(ASSIGNMENT) Print the data below exactly as it stands, and keep the pictures out.

(MATERIAL FOR THE TASK)
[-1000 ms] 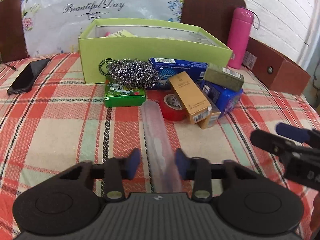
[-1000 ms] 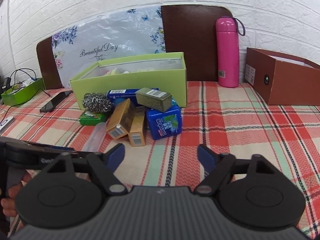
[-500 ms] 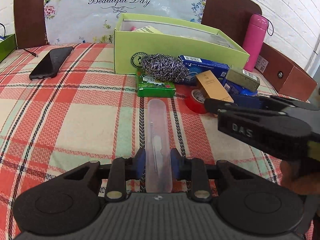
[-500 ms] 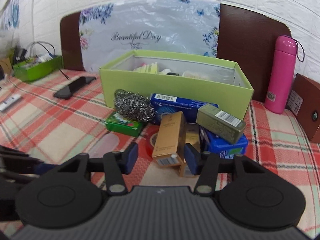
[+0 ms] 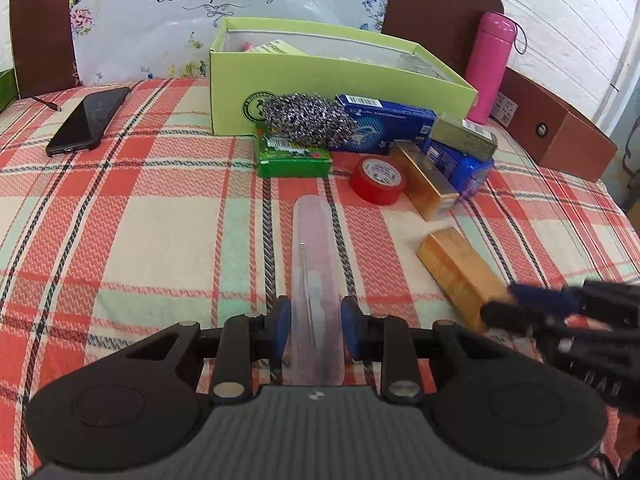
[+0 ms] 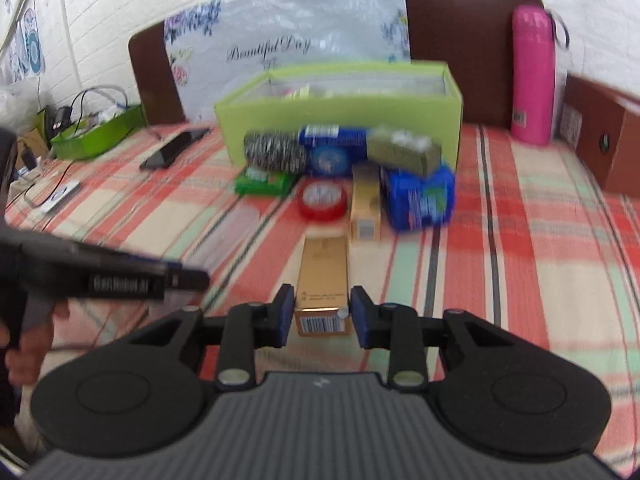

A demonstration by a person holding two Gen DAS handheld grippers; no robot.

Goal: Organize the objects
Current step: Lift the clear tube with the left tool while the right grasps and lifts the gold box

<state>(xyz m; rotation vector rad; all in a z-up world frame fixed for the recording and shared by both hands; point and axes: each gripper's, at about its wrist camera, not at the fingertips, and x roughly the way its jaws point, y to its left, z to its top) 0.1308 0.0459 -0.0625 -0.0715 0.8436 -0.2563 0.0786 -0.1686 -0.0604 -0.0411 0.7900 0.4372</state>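
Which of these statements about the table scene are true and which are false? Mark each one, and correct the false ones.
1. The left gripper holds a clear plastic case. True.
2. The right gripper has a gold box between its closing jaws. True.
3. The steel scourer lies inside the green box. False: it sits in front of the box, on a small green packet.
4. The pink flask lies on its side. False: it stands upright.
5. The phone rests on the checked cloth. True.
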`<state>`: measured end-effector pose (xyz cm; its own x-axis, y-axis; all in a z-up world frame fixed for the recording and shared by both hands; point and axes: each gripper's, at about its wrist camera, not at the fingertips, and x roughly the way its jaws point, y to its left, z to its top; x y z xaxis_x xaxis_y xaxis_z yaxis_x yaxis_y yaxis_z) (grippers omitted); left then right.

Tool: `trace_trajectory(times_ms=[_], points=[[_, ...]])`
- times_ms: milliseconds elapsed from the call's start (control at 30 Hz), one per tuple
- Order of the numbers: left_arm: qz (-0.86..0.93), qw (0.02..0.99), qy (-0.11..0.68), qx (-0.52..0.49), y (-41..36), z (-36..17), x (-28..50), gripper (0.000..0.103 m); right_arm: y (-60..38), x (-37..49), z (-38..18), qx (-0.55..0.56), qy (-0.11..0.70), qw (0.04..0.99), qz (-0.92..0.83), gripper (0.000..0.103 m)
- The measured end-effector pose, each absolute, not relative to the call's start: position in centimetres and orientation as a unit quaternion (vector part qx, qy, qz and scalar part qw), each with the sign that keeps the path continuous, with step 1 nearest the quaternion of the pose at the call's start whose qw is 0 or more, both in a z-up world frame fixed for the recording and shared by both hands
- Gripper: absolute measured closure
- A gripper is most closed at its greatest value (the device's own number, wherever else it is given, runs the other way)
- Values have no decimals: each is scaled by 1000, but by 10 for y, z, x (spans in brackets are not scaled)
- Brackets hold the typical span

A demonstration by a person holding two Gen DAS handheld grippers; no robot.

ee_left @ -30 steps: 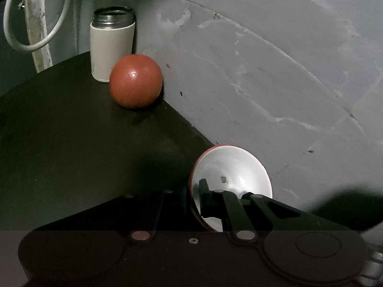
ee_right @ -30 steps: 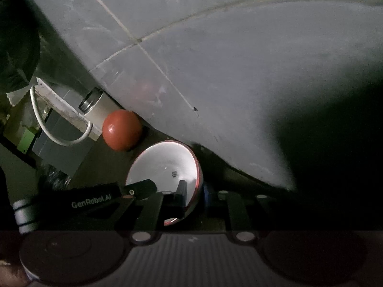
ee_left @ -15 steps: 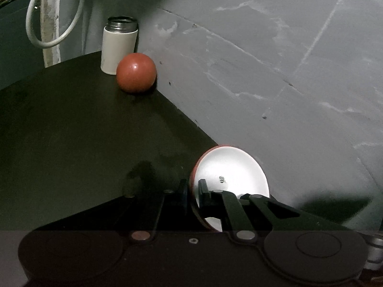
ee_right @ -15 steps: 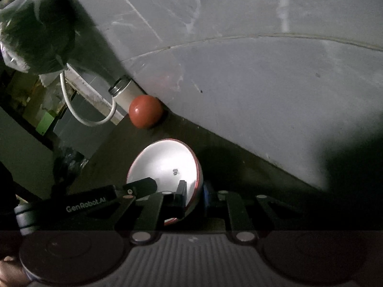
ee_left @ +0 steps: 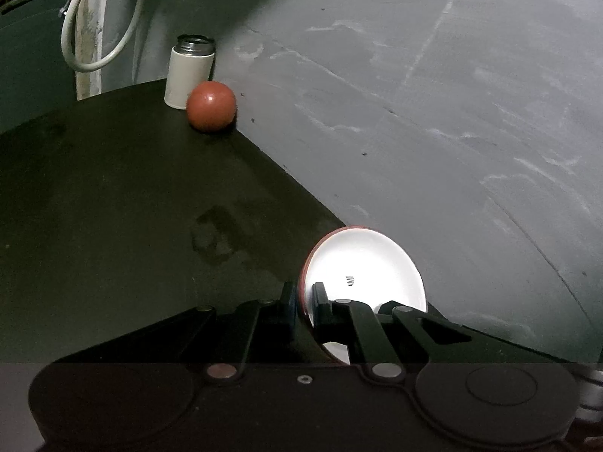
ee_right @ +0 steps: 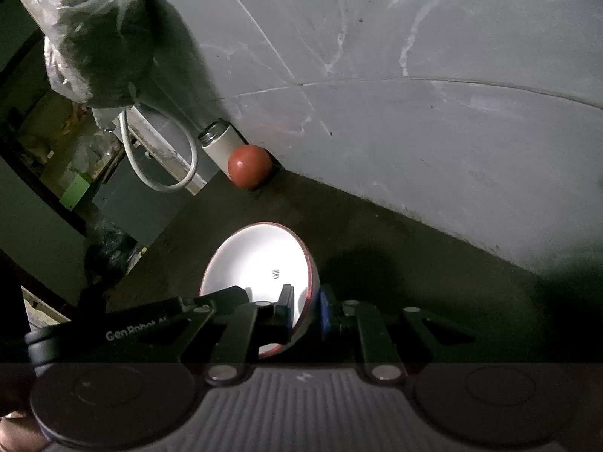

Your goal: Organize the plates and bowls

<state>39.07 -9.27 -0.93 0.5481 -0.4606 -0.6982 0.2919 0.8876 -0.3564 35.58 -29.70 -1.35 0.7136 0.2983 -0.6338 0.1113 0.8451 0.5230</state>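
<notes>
- Since the earlier frames, both my hands have drawn back from the corner: the red ball (ee_left: 211, 106) and the white canister (ee_left: 189, 71) now look smaller and farther off in both wrist views, and more of the dark bench (ee_left: 113, 196) shows ahead of me.
- The bowl (ee_left: 363, 271), white inside with a red outer skin, has come along with me, tilted on edge with its opening facing sideways.
- My left gripper (ee_left: 303, 307) is closed narrow on the bowl's rim, one finger inside the white and one on the red outside.
- My right gripper (ee_right: 306, 307) pinches the opposite rim the same way, so the bowl (ee_right: 260, 267) hangs between my two hands above the bench, near the grey wall (ee_left: 433, 113).
- The ball touches the canister, both at the wall's foot.
- A white cable (ee_right: 158, 165) loops beyond the bench edge, under a plastic bag (ee_right: 98, 34).
</notes>
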Motion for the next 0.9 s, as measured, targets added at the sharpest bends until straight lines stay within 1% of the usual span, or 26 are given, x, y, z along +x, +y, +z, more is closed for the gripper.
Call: trace_trajectory(times_ms=[400, 900], points=[[-256, 870, 413, -79, -96, 6, 336, 95, -298, 286, 0, 285, 359, 889, 19, 88], [-267, 858, 434, -67, -94, -10, 291, 94, -295, 229, -3, 281, 370, 886, -2, 88]])
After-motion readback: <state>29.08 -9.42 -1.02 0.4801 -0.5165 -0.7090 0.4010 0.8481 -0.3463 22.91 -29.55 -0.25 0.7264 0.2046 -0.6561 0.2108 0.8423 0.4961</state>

(OUTPUT FOR THIS EXERCISE)
[-1000 ms] 
[-1000 ms] 
[-500 ms] 
[-500 ms] 
[+0 ms] 
[+0 ms] 

A demonstration by a person holding two Gen DAS handheld grippers; no robot.

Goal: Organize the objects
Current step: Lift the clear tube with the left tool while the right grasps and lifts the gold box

<state>(xyz m; rotation vector rad; all in a z-up world frame fixed for the recording and shared by both hands; point and axes: each gripper's, at about its wrist camera, not at the fingertips, and x roughly the way its jaws point, y to its left, z to its top) 0.1308 0.0459 -0.0625 -0.0715 0.8436 -0.2563 0.0786 -0.1686 -0.0604 -0.0411 0.7900 0.4372</state>
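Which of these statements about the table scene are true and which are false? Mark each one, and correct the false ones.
1. The left gripper holds a clear plastic case. True.
2. The right gripper has a gold box between its closing jaws. True.
3. The steel scourer lies inside the green box. False: it sits in front of the box, on a small green packet.
4. The pink flask lies on its side. False: it stands upright.
5. The phone rests on the checked cloth. True.
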`<state>`: measured end-effector pose (xyz cm; its own x-axis, y-axis; all in a z-up world frame fixed for the recording and shared by both hands; point and axes: each gripper's, at about its wrist camera, not at the fingertips, and x roughly the way its jaws point, y to its left, z to its top; x y z xaxis_x xaxis_y xaxis_z yaxis_x yaxis_y yaxis_z) (grippers omitted); left then right.

Tool: `trace_trajectory(times_ms=[_], points=[[_, ...]])`
- times_ms: milliseconds elapsed from the call's start (control at 30 Hz), one per tuple
- Order of the numbers: left_arm: qz (-0.86..0.93), qw (0.02..0.99), qy (-0.11..0.68), qx (-0.52..0.49), y (-41..36), z (-36..17), x (-28..50), gripper (0.000..0.103 m); right_arm: y (-60..38), x (-37..49), z (-38..18), qx (-0.55..0.56), qy (-0.11..0.70), qw (0.04..0.99), qz (-0.92..0.83), gripper (0.000..0.103 m)
- The measured end-effector pose, each absolute, not relative to the call's start: position in centimetres and orientation as a unit quaternion (vector part qx, qy, qz and scalar part qw), each with the sign that keeps the path continuous, with step 1 nearest the quaternion of the pose at the call's start whose qw is 0 or more, both in a z-up world frame fixed for the recording and shared by both hands
- Gripper: absolute measured closure
- A gripper is most closed at its greatest value (the device's own number, wherever else it is given, runs the other way)
- Values have no decimals: each is scaled by 1000, but by 10 for y, z, x (spans in brackets are not scaled)
- Brackets hold the typical span

A demonstration by a person holding two Gen DAS handheld grippers; no robot.

ee_left @ -30 steps: 
ee_right @ -30 steps: 
ee_left @ -15 steps: 
ee_right @ -15 steps: 
ee_left @ +0 steps: 
ee_right @ +0 steps: 

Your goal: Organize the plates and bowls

<state>39.07 -9.27 -0.93 0.5481 -0.4606 -0.6982 0.2919 0.8876 -0.3564 35.58 -29.70 -1.35 0.7136 0.2983 -0.6338 0.1113 0.8451 0.5230</state>
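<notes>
- Since the earlier frames, both my hands have drawn back from the corner: the red ball (ee_left: 211, 106) and the white canister (ee_left: 189, 71) now look smaller and farther off in both wrist views, and more of the dark bench (ee_left: 113, 196) shows ahead of me.
- The bowl (ee_left: 363, 271), white inside with a red outer skin, has come along with me, tilted on edge with its opening facing sideways.
- My left gripper (ee_left: 303, 307) is closed narrow on the bowl's rim, one finger inside the white and one on the red outside.
- My right gripper (ee_right: 306, 307) pinches the opposite rim the same way, so the bowl (ee_right: 260, 267) hangs between my two hands above the bench, near the grey wall (ee_left: 433, 113).
- The ball touches the canister, both at the wall's foot.
- A white cable (ee_right: 158, 165) loops beyond the bench edge, under a plastic bag (ee_right: 98, 34).
</notes>
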Motion for the next 0.9 s, as measured, targets added at the sharpest bends until straight lines stay within 1% of the usual span, or 26 are given, x, y, z along +x, +y, +z, more is closed for the gripper.
Call: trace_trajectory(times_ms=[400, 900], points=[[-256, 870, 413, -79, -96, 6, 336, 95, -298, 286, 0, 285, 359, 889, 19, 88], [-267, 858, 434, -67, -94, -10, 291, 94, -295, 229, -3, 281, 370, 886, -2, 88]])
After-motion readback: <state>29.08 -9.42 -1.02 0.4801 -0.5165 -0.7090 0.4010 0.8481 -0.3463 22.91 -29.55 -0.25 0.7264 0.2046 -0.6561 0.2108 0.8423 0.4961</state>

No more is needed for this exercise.